The interior of the vehicle shall be free of all unnecessary projections likely to cause injury, and there shall be an interior lining on the ceiling and walls.

6.15.2 Padding

Any of the following structures that could be contacted by passengers in their seated position shall be padded in accordance with Clause 6.15.3:

(a) stanchions

(b) grab bars/handles, except those at the vehicle entrance;

(c) guard rail; and

(d) exposed stationary parts of lift and ramps.

6.15.3 Physical Properties of Padding

Padding shall be a closed-cell urethane foam, rubber, or vinyl type of material minimum 5 mm (0.26 in) thick, and having as a minimum the physical properties specified in Table 1 or 2. As an alternative, structures (a). (b), and (c), under Clause 6.15.2 may be padded with extruded polyvinyl chloride (PVC) tubing having a minimum nominal thickness of 13 mm (0.5 in), or the equivalent.

Note: Consideration should be given to the effects of hazard In passengers contacting projections during

(a) loading and unloading;

(b) normal travel (en route); and

(c) accident or emergency conditions

6.16 Rearview Mirrors

6.16.1 All Vehicles

Rearview mirrors shall be located inside and outside of the vehicle and shall conform to the following:

(a) the interior mirror shall

(i) have rounded corners and edges and be designed to reduce danger of injury upon impact; and

(ii) be untinted and, if made of glass, it shall be safety glass, and shall provide the operator with a continuous view of the passenger compartment;

(b) the outside mirrors shall

(i) be located on each side of the vehicle forward of the driver's seat and the reflecting surface shall not be obscured; and

(ii) have adjustable mounts.

6.16.2 Vehicles, Convex Mirrors

A convex mirror shall be mounted adjacent to the flat-surfaced outside rearview mirror on the right side to provide an additional close-in field of vision.

6.l8 Heaters(All Vehicles)

There shall be front and rear heaters

6.18.1.1 Type of Heater, Front

It shall be a fresh air or combination fresh air and recirculating type.

6.18.1.2 Type of heater, Rear

It shall be of the recirculating type.

6.18.2 Combustion Type Heaters

All combustion type heaters shall be approved by a recognized testing agency.

6.18.3 Capabilities of Heating System

The heating system shall be capable of maintaining the inside air temperature at a minimum of 16 C (60 F) when the outside temperature is -18 c (60 F) with the engine idling and the ambient air velocity at a maximum of 5 km/h (3 mph).
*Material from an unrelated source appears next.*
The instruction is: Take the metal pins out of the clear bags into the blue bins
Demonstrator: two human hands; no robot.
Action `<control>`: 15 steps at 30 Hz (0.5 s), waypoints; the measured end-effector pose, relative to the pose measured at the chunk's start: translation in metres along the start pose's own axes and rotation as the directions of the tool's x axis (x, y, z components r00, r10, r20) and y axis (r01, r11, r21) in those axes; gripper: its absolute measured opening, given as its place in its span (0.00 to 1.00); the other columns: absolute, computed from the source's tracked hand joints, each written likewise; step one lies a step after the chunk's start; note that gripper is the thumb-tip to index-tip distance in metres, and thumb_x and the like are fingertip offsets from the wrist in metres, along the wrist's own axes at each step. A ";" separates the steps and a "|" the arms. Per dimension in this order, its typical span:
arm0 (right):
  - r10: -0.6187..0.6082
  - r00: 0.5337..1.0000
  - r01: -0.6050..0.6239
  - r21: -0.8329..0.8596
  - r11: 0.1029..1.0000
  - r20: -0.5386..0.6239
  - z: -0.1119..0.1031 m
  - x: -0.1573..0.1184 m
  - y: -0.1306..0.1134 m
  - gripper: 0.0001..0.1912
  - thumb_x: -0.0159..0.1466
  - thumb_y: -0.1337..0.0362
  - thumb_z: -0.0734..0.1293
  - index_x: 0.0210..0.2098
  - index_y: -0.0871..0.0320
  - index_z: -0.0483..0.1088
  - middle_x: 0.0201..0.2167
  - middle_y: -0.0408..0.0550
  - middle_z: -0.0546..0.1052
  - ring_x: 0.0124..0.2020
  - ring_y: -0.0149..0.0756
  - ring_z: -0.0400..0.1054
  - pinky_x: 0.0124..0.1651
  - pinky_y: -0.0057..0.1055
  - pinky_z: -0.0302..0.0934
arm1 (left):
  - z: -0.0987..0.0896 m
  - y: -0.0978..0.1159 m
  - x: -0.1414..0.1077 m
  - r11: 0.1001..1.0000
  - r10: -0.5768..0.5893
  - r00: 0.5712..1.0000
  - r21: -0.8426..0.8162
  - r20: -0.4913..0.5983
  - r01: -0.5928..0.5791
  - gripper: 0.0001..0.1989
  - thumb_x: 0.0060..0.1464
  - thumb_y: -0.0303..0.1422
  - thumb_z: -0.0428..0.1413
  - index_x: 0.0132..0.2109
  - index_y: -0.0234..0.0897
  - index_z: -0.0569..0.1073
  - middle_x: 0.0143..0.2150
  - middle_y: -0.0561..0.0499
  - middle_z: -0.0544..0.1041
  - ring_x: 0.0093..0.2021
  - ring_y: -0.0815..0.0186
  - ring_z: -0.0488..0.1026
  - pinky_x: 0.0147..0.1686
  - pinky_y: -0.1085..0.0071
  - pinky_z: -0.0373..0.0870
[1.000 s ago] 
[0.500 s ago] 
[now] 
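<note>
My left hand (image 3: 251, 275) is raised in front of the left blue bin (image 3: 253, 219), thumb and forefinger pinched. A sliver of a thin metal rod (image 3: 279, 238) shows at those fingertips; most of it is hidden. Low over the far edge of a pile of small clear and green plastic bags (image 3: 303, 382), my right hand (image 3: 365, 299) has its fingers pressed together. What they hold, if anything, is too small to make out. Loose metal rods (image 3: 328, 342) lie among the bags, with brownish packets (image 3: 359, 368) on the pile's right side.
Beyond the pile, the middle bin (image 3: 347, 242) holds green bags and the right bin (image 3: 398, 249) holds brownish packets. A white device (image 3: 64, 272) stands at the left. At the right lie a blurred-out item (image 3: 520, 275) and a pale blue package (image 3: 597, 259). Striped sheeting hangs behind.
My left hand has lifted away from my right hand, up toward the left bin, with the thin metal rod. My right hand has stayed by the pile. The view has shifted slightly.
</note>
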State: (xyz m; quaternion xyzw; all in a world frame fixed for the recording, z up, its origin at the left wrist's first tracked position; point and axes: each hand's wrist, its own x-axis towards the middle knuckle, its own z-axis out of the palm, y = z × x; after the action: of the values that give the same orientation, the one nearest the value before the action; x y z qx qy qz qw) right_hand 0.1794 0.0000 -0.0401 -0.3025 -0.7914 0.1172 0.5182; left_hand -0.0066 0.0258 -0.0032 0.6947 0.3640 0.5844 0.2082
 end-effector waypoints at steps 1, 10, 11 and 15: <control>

The temperature shall be measured at 400-450 mm (16-18 in) above the floor level at the center of the bus.

6.18.4 Heater Lines

Heater lines shall comply with the following requirements:

(a) they shall be supported to guard against chafing due to vibration;

(b) the lines shall not rub against the chassis or sharp edges and shall not interfere with or restrict the operation of any engine function;

(c) where hoses are used, they shall conform to SAE Standard J20e; and

(d) heater lines inside the passenger compartment shall be shielded to prevent scalding of the driver or passengers and to provide protection in case of lines bursting.

6.24 Wiring (All Vehicles)

6.24.1 General

All wiring shall comply with the current standards of the Society of Automotive Engineers.

6.24.2 Circuits6.24.2.1

Wiring shall be arranged in circuits so as to be compatible with the chassis wiring.

6.24.4 Insulation and Protection

All wires within the body shall be insulated and, where accessible to the passengers, shall be covered with a protective loom (or the equivalent) that will protect them from external damage and minimize danger from short circuits. Whenever wires pass through a body member, protection against abrasion shall be provided.

6.24.5 Fastening and Joining

Wires that cannot be enclosed within the body shall be fastened securely. All joints shall be soldered or joined by equally sufficient Connectors.

6.25 Rollover Protection

All vehicles shall comply with CMVSS 220.

6.26 Warning

Wording such as the following must be shown adjacent to the mobility aid entrance of the vehicle:

DO NOT PARK WITHIN 5 METRES.

7. Mobility Aids (All Vehicles)

7.1 Space Requirements

7.1.1 Floor Space

The average floor space for each mobility aid shall be taken as 685 x 1115 mm (27 x 44 in). The 1115 mm length shall be parallel to the vehicle's longitudinal centerline. (Or as amended in CSA Z605)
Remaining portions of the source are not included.